Développement de l'enfant

Racketteur, où es-tu ?

Le racket n’est plus du tout sous le feu des projecteurs. Comme si le phénomène avait disparu. Pourquoi donc ? Ne rackette-t-on plus au Royaume ? Ou alors, les racketteurs seraient-ils couverts par des sujets plus accaparants ? Allons voir ce qu’il en est, autant chez les victimes et les auteurs que du côté des asbl de terrain et de la police. Petite enquête au cœur d’un contre-phénomène.

Si vous deviez citer les maux de l’école aujourd’hui, les mots « harcèlement » ou « radicalisation » vous viendraient à l’esprit. Plus du tout le mot « racket », pourtant sur toutes les lèvres il y a encore quelques années. Il s’agissait de l’ennemi numéro 1.
En Belgique, en Suisse, en France, au Canada, articles-fleuves, études millimétrées, artillerie lourde étaient brandis. Le racketteur était traqué jusque dans les moindres recoins de l’école. Il incarnait la figure du mal dans les feuilletons télévisés ou dans la littérature pour ados. Et aujourd’hui… plus rien. C’est donc qu’il a disparu ?

Le racketteur a-t-il rangé son cran d’arrêt ?

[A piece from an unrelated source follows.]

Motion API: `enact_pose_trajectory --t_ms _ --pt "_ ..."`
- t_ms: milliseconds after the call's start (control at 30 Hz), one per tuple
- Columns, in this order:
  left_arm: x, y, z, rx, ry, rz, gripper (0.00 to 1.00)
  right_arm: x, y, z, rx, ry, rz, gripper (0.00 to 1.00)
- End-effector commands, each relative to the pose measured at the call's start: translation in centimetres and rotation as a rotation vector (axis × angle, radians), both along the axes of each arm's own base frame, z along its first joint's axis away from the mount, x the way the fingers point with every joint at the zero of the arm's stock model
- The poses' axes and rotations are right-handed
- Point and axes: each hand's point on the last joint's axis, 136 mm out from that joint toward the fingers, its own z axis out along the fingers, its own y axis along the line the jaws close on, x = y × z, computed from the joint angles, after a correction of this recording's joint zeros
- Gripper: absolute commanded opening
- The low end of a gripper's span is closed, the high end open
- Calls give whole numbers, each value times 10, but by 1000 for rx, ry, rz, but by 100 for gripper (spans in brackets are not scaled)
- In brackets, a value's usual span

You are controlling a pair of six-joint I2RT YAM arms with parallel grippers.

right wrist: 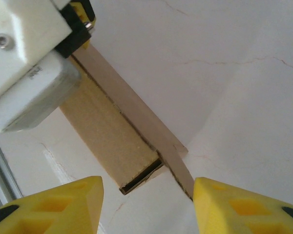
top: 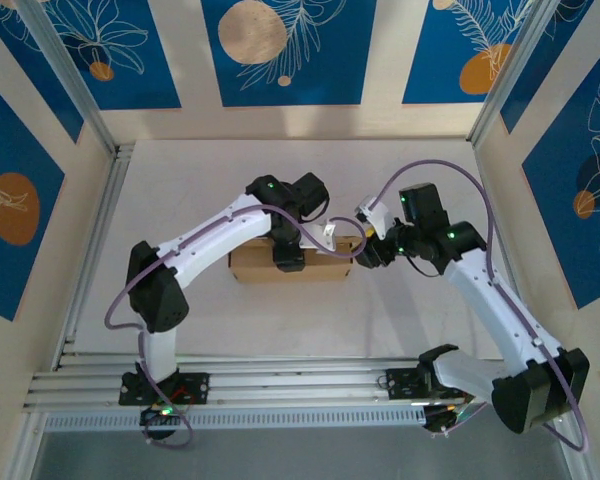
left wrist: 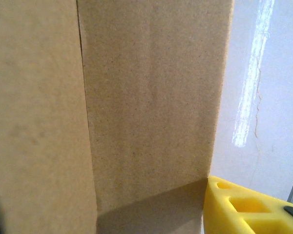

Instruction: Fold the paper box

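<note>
The paper box point(top: 250, 265) is a shallow brown cardboard mailer lying flat mid-table. My left gripper point(top: 288, 252) comes down on its middle. In the left wrist view the cardboard point(left wrist: 151, 112) spans the gap, its right edge against one yellow finger point(left wrist: 244, 209), and a nearer panel hides the other finger. My right gripper point(top: 365, 250) is open at the box's right end. In its wrist view the box end point(right wrist: 107, 131) shows a dark open slot. A narrow flap point(right wrist: 136, 109) runs down to the right finger point(right wrist: 239, 207), and the left finger point(right wrist: 58, 204) stands clear.
The white tabletop point(top: 180, 190) is fenced by walls with blue panels on three sides. Aluminium rails point(top: 280, 385) carry both arm bases along the near edge. The left arm's white wrist housing point(right wrist: 29, 63) hangs over the box's far part.
</note>
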Motion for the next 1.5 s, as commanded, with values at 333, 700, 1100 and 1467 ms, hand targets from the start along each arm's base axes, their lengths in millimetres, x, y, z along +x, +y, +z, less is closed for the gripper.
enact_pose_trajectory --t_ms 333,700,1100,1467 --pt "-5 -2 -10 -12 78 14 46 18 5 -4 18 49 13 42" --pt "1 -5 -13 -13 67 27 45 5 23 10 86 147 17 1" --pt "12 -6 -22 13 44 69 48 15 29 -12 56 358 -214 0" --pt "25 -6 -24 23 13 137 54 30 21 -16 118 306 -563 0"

Pourtant, dès que l’on traite de sujets sur l’école au Ligueur, ceux qui la font évoquent des vols et des agressions. Comme en témoigne Cynthia, enseignante du primaire dans le Hainaut. « En quinze ans d’enseignement, j’ai été mutée pas mal de fois dans des établissements différents. Et j’ai l’impression que ces histoires de vols ne font qu’empirer. Alors, on va peut-être me dire que le vol ponctuel, ce n’est pas du racket. Je ne maîtrise pas tous les aspects techniques. Seulement, plus personne n’y est sensibilisé. Comme si on se disait ‘Ça va, tant que ce n’est pas du harcèlement’… ».
À ce stade de l’article, autant le révéler : tous les intervenants de l’article nous ont confirmé que le harcèlement - grand spectre protéiforme - avait en quelque sorte absorbé le phénomène. Pour le commissaire Goffinet, de la police de Wavre, le racket n’est plus en vigueur. « Ce qui est compliqué, c’est qu’il n’est pas inscrit dans la loi. On ne va pas enregistrer un PV sous la mention ‘racket’, comme on peut le faire avec le harcèlement ou le cyber-harcèlement ».
On se tourne vers Noémie Simon, avocate, qui ne partage pas le sentiment du commissaire : « Le racket n’est pas considéré comme une infraction, mais il englobe quand même plusieurs délits : violence, vol, etc. Il est important d’expliquer aux parents qu’ils doivent porter plainte et qu’ils insistent bien auprès de la police pour enregistrer leur déposition. Il faut tout de même savoir que le parquet fait pression sur certaines tendances. Aujourd’hui, on peut imaginer aisément que les consignes sont, par exemple, ‘Une plainte pour cyber-harcèlement ? Tolérance zéro’. Plus le phénomène est médiatisé, plus les citoyens se sentent légitimes de porter plainte. Moins il l’est, moins les personnes auront le réflexe de déposer une plainte ». Noémie Simon a trouvé les mots, c’est précisément la médiatisation d’un phénomène qui pose question.

À l’ombre du harcèlement

Et dans le cas du racket, c’est même la « dé-médiatisation » qui nous interpelle. On retrouve Cynthia. « Je n’ai plus les dates en tête, mais autour de 2010, je me souviens que les écoles étaient inondées d’affiches sur le racket. C’était LE fléau. Puis, le harcèlement a tout aspiré. Cependant, si je vois tous les jours les dégâts que peut causer le harcèlement et que je suis 100 % d’accord avec la prévention autour, je trouve dangereux de tout englober dedans. Aujourd’hui, un élève qui se fait agresser pour son smartphone se dit ‘Allez, ça ne m’arrive qu’une fois, je n’ai pas à me plaindre par rapport à mon pote Romain qui lui se fait véritablement harceler’. Si les élèves, si les profs et tous les professionnels autour n‘ont plus les bons mots, tout se déroule dans un non-dit préoccupant ».
On décide alors tout simplement de se diriger vers des associations qui se consacrent encore au phénomène. Trop facile. Dans une vie de journaliste pré-Ligueur, j’en connaissais plein qui me livraient des témoignages édifiants. Elles ont toutes fermé. Ou elles se consacrent à autre chose.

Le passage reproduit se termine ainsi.